Faculty members are not trained for helping the whole student–if a student comes into our class panicked about their kid’s childcare situation, faculty members can offer empathy, but can’t really problem solve. Thankfully, universities have many folks who can offer help. (At UWB, for example, we have emergency grants that can help in situations like the childcare one. I detail more of our academic and personal support systems in my syllabus.) Joe asked the question “How do we knit the social connections to point students to support?”
Joe’s obvious care for students reminds me of Nel Noddings’ ethics of care. We explored what care and emphasis on relationship mean in college. That reminded me of Cooper et al.’s (2017) paper showing that in a large lecture hall, even the perception of an instructor knowing students’ names (even if the instructor is actually reading the names from a list) helps build relationship, as well as Tanner and colleague’s work on instructor talk–the things we tell students that aren’t related to content (Seidel et al. 2015, Harrison et al. 2019, Ovid et al. 2021). Just yesterday I was reading an extension of this work that looked at the instructor talk delivered through the learning management system (Murray and Osterhage 2024). I was inspired to ask Joe how I can add comments that reflect an ethics of care when I’m grading–the way my grading scheme is set up, I spend more time offering comments to students who may want to resubmit their work. But that means the students who are already meeting or exceeding expectations get short shrift. Joe offered the lovely idea of giving students “performance reviews” at a couple of points during the quarter. This could be a time for more holistic reflection on how they’re doing in the course. I’m gonna try it!
Joe means it when he talks about his ethics of care. Here’s a video of his reflections leading up to and participating in a rebuild event in New Orleans after hurricane Katrina.
Todd
Two things from the conversation with Joe have rumbled through my thoughts these last couple days.
1 The idea of a Center for Creative Pedagogy is interesting. We need one.
2 Networks of Care – how do we create these? Who’s job is to try to create a culture of care?
I know there are grant funded centers for creative pedagogy, and some are just a fancy name for the universities TLC. I love the idea and wish the word creative were more often used in TLC visions and descriptions. “Creative” sounds better to me than the oft used “research-based” this or that. I don’t think the notion of creativity excludes the research, it just moves a step beyond it into the world of exploration. Maybe it is like a version of “creativity is more important than knowledge” but applied to the practices of teaching. Anyway, I tend to see teaching more like the art of pottery than most.

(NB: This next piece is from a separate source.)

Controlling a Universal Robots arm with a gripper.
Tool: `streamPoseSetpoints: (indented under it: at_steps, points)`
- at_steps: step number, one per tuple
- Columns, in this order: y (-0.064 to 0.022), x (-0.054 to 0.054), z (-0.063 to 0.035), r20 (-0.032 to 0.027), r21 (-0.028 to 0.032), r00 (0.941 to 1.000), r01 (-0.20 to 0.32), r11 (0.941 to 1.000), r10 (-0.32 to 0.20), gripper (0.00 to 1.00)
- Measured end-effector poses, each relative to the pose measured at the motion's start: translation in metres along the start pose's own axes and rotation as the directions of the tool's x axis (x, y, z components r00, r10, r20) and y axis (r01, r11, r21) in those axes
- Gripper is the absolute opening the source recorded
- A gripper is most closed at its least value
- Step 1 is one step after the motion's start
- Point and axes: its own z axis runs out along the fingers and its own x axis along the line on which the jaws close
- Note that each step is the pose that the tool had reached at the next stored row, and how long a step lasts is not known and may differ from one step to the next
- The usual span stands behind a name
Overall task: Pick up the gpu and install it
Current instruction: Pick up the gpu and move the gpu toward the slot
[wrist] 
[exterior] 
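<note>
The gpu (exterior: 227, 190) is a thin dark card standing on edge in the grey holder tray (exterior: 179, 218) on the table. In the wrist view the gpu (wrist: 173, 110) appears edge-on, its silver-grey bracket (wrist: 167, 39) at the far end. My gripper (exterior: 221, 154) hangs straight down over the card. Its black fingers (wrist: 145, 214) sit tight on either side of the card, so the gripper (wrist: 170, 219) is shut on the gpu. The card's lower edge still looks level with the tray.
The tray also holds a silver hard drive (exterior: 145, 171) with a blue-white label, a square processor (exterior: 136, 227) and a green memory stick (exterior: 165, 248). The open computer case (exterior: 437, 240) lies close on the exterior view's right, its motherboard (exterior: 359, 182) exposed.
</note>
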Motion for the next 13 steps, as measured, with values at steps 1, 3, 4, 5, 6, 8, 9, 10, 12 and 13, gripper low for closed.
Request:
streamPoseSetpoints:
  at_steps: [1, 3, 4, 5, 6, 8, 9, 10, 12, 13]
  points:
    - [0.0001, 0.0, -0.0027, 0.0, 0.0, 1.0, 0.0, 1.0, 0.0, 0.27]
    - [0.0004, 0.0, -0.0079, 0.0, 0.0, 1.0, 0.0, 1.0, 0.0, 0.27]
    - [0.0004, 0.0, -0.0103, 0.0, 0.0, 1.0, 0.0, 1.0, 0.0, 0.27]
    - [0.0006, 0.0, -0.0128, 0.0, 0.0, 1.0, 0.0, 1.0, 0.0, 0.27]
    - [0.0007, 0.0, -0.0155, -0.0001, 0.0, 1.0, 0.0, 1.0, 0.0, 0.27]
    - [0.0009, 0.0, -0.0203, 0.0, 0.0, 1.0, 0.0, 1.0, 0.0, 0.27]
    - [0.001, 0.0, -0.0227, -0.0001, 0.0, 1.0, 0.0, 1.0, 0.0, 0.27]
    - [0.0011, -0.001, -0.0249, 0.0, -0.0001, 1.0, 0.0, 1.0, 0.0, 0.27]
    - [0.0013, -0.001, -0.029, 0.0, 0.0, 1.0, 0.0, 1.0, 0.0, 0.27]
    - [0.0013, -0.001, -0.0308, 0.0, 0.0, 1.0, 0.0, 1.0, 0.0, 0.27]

Networks of Care. Yes to that one. Even if it is a very small network, it makes a difference. In our constant desire “to scale” stuff, I think we have nearly completely lost the values of care beyond emojis in emails and sugary language form administrators.
This little group here, our teaching and learning on the open web community is a good example, or has been, of care. I think most of us show up for each other, not some specific content or mandate.
So I will say that I only know Joe from the #ds106 community and not a lot about his work there in Kenyon. But I’ll add here that he is a creative. And for this meeting it was fun to note that Chelsea, Chris, and Joe were all contributors to the great 106 Songs About School Playlist. That was an epic event.
Here is the playlist.
One item that Joe noted was that he sees how much of the course content is focused on the middle, yet the focus is often on the high achievers and low performers. I know from working for years with struggling students, if you don’t meet each one where they are, all is lost. And as a parent of pretty “high performing” daughters, finding a space that was both caring and pushed them was really hard. They both attended a small Christian school where I am pretty sure the small class size allowed them to move forward at a pace that suited them.